Her voice deepens. “It’s from a song I love. The words said exactly what I wanted to tell you — a reminder of my promise. Whatever happens, I’ll never leave you again. Ever.”

She takes a breath. “And it’s not just because I made that promise. It’s because I don’t want to spend a single day without you. If the trial takes you from me, I’ll wait for you, every second. I’ll never walk away from us. Every timeI’m not with you, I miss Kory’s voice. The way Shane hugs me so tight it’s hard to breathe. The way Jay always pulls me into his lap, no matter where we are.”

She smiles. “The way you all butcher vegetables when we cook, everything uneven and mismatched. How excited you get watching basketball. How you actually listen when I ramble about patients and hospital protocols, how sometimes you remember more about my cases than I do. The little conversations you have with each other. The weird way you move in sync.”

There’s a lump in my throat so thick it hurts. I swallow hard, trying to keep it down. Jay and Shane are so still, they could be carved from stone.

Jo looks at each of us, straight in the eye. “I love you. Every single one of you. You’re kind, gentle, responsible, trustworthy, mature. Each of you is everything I ever dreamed of in a partner. That’s why I fell for you so hard, so fast. The scent bond might’ve pulled me to you. But what made me love you, it was you. Not the bond. You.”

I wish I could speak. Wish I could tell her how much I love her back. How she’s the air I breathe. But I can’t; my throat won’t work.

Thankfully, Shane finds his voice and speaks for all of us. “I love you, Jo,” he says quietly. “Welove you. All of who you are.”

His eyes are wet, little tears clinging to his lashes. He leans forward and clasps the necklace around her neck. She mirrors him, fastening his around his throat. Then he presses one hand to the pendant on her chest, the other still resting on her neck, and pulls her into a kiss.

“Thank you for this,” he whispers against her mouth.
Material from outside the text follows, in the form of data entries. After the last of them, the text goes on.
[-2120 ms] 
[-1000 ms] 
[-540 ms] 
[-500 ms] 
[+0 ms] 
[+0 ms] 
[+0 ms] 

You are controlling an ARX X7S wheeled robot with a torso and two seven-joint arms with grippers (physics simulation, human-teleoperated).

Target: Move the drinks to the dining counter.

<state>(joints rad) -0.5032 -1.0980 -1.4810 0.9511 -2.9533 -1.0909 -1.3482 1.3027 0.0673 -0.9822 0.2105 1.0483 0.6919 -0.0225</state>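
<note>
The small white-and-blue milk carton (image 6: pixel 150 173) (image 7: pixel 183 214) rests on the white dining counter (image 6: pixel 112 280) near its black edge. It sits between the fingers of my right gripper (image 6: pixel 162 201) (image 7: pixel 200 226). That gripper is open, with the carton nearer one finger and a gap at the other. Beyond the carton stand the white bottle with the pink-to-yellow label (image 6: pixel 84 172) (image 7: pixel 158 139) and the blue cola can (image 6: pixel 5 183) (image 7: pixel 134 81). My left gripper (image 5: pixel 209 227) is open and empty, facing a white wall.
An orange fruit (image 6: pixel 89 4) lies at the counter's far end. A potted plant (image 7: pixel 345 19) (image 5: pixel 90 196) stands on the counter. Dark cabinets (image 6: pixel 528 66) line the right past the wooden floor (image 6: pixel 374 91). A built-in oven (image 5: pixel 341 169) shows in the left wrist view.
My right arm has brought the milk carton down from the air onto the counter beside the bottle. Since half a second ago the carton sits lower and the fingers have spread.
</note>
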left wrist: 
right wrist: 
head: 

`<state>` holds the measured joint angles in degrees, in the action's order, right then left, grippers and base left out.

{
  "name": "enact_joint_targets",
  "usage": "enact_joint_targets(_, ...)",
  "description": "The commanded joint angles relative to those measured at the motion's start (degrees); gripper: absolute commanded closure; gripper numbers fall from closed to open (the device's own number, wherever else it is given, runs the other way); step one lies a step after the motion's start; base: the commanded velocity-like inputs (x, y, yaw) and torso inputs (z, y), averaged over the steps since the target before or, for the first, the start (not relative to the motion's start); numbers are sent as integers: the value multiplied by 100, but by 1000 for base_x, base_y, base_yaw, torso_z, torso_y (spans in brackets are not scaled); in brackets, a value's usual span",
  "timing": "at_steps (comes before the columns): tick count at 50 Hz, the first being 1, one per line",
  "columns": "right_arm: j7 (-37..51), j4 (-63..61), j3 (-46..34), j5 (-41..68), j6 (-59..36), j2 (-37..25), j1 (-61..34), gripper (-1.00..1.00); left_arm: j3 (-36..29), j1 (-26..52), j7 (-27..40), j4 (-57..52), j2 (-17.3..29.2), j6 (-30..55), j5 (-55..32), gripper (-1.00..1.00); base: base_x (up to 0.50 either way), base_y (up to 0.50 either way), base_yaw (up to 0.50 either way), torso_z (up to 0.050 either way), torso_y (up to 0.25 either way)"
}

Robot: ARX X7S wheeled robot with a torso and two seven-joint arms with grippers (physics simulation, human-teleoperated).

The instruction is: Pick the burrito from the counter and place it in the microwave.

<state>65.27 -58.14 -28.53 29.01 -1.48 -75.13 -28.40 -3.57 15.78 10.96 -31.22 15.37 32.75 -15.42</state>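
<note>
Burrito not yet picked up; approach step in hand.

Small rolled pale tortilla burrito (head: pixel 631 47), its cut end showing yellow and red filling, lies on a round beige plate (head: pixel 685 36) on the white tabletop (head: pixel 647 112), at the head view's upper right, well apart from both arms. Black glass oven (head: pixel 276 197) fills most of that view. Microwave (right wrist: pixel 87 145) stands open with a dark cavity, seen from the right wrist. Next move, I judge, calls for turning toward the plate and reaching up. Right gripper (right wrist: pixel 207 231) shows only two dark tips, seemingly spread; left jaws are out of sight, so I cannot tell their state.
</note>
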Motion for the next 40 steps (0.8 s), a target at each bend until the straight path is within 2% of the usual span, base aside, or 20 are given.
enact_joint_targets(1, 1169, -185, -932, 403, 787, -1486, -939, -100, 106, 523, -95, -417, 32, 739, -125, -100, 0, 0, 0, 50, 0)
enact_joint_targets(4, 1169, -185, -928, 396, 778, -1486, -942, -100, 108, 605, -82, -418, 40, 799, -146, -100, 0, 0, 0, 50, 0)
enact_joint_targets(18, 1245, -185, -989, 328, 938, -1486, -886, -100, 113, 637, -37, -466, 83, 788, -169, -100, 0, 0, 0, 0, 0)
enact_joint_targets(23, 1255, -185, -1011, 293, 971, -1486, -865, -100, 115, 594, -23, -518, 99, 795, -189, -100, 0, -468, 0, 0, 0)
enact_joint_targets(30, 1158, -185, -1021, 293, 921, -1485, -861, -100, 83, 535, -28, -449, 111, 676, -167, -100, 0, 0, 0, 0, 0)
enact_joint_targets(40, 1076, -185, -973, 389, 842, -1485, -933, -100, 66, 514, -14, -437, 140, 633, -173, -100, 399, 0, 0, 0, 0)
When they part, she leans towards me. She kisses me slowly, then drapes the chain around my neck. Then Jay’s.

Afterward, we curl up on the nest together, and I fall asleep with the pendant still pressed to my chest.

The next morning, we’re all groggy from lack of sleep, but happy as hell. And I feel it, deep: hope. And hope is fuel.

With the judge showing that he’s fair, and that we’ll get a real shot at the trial, I put all my focus on bringing Aranya to justice. Over the next few days, I decide to push things to the edge of the legal line. We start by calling the U.S. Attorney’s Office for New Jersey. We take turns, one call a day, rotating between the three of us. Every time, it’s the same response: he’s unavailable. No, you can’t schedule a meeting. No, we can’t take a message.

After a full week of that bullshit, we’re done waiting. So on Thursday, we take the afternoon and drive to Jersey. No calls, no notice. We show up at the office in person, ready to plead our case face-to-face. Since we’re not here in any official capacity, we leave our badges in the Bronco.